I know it sounds complicated. Let me show you the code.
Here is the router
class Watcher(size: Int) extends Actor {
var router = {
val routees = Vector.fill(size) {
val w = context.actorOf(
Props[Worker]
)
context.watch(w)
ActorRefRoutee(w)
}
Router(RoundRobinRoutingLogic(), routees)
}
var sent = 0
override def supervisorStrategy(): SupervisorStrategy = OneForOneStrategy(maxNrOfRetries = 100) {
case _: DocumentNotFoundException => {
Resume
}
case _: Exception => Escalate
}
override def receive: Receive = {
case container: MessageContainer =>
router.route(container, sender)
case Success =>
sent += 1
case GetValue =>
sender ! sent
case Terminated(a) =>
router.removeRoutee(a)
val w = context.actorOf(Props[Worker])
context.watch(w)
router = router.addRoutee(w)
case undef =>
println(s"${this.getClass} received undefinable message: $undef")
}
}
Here is the worker
class Worker() extends Actor with ActorLogging {
var messages = Seq[MessageContainer]()
var received = 0
override def receive: Receive = {
case container: MessageContainer =>
try {
importMessage(container.message, container.repo)
context.parent ! Success
} catch {
case e: Exception =>
throw e
}
case e: Error =>
log.info(s"Error occurred $e")
sender ! e
case undef => println(s"${this.getClass} received undefinable message: $undef")
}
}
So on supervisor ? GetValue I get 0 but suppose to have 1000.The strangest thing is that when I debug it with the breakpoint right on the case Success => ... the value is incremented every time the new message arrives. But supervisor ? GetValue still returns 0.
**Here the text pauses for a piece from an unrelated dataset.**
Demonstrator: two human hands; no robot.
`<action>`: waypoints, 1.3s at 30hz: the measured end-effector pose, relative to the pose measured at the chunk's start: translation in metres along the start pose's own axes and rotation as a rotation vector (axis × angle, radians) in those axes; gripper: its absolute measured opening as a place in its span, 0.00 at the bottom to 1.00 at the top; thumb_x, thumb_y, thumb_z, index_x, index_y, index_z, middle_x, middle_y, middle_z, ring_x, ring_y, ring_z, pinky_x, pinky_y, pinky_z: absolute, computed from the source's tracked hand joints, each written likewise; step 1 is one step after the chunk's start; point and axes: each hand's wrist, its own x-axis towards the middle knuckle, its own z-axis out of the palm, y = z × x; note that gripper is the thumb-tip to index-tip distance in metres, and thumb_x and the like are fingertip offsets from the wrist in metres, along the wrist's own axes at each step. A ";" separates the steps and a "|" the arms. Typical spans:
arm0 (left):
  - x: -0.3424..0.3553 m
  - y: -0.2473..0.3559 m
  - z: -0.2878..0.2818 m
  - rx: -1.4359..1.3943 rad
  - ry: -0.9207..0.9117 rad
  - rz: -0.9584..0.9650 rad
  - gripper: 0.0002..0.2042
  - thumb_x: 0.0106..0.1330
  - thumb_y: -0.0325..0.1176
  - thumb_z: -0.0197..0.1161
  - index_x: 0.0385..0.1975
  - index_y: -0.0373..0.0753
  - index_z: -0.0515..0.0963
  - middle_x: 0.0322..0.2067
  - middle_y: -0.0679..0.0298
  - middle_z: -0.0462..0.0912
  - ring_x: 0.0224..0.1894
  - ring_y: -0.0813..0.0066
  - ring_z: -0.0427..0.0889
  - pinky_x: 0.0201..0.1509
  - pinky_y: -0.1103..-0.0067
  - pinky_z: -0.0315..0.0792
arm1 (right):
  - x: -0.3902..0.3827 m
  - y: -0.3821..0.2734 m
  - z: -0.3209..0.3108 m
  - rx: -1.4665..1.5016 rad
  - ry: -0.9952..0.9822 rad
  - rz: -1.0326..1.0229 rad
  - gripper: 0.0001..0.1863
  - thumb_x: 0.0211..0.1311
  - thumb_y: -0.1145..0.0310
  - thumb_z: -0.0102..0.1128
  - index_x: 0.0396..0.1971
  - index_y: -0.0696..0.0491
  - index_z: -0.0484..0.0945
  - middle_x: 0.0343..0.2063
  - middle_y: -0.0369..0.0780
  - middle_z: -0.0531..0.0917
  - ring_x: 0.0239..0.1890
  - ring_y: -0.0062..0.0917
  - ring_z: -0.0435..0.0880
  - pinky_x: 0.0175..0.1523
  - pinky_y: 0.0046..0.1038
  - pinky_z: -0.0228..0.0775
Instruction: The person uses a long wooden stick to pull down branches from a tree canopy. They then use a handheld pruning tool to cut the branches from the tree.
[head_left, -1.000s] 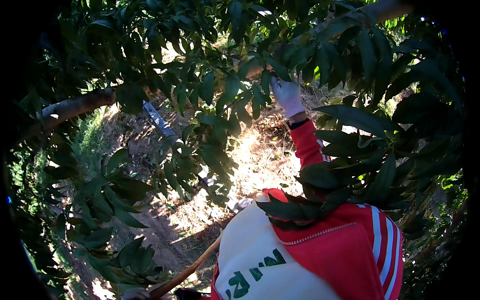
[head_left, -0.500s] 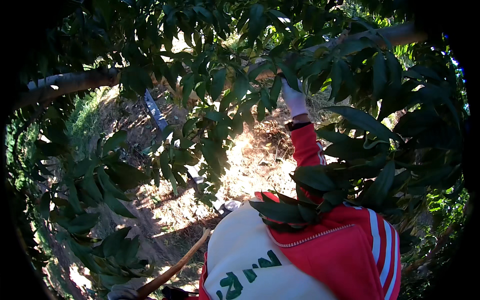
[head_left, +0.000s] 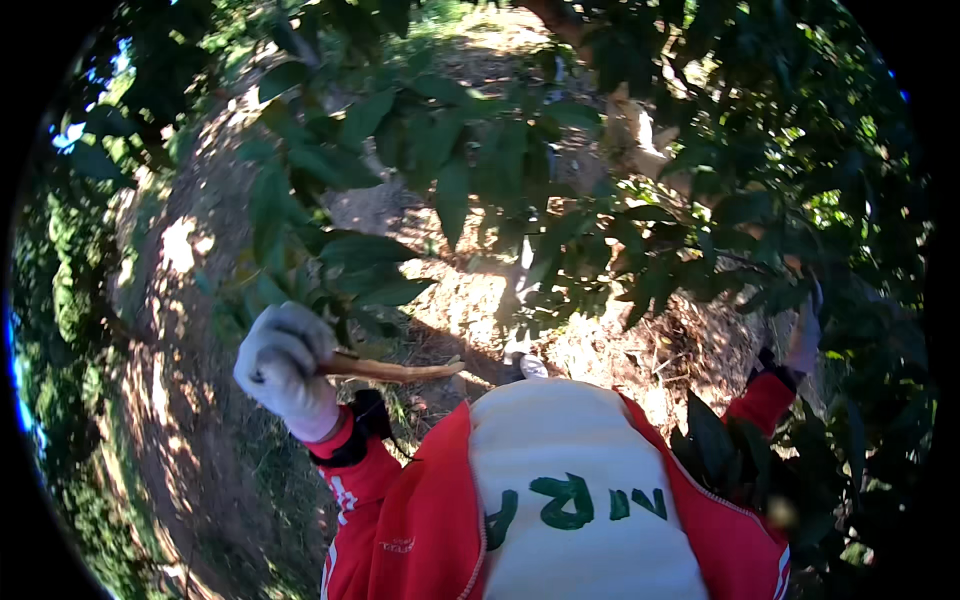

Let's assume I want to count on case container: MessageContainer => ... and it will magically work; I'll get desirable number, but it doesn't show if I actually imported anything. What's going on?
Here is the test case.
#Test
def testRouter(): Unit = {
val system = ActorSystem("RouterTestSystem")
// val serv = AddressFromURIString("akka.tcp://master#host:1334")
val supervisor = system.actorOf(Props(new Watcher(20)))//.withDeploy(akka.actor.Deploy(scope = RemoteScope(serv))))
val repo = coreSession.getRepositoryName
val containers = (0 until num)
.map(_ => MessageContainer(MessageFactory.generate("/"), repo))
val watch = Stopwatch.createStarted()
(0 until num).par
.foreach( i => {
supervisor ! containers.apply(i)
})
implicit val timeout = Timeout(60 seconds)
val future = supervisor ? GetValue
val result = Await.result(future, timeout.duration).asInstanceOf[Int]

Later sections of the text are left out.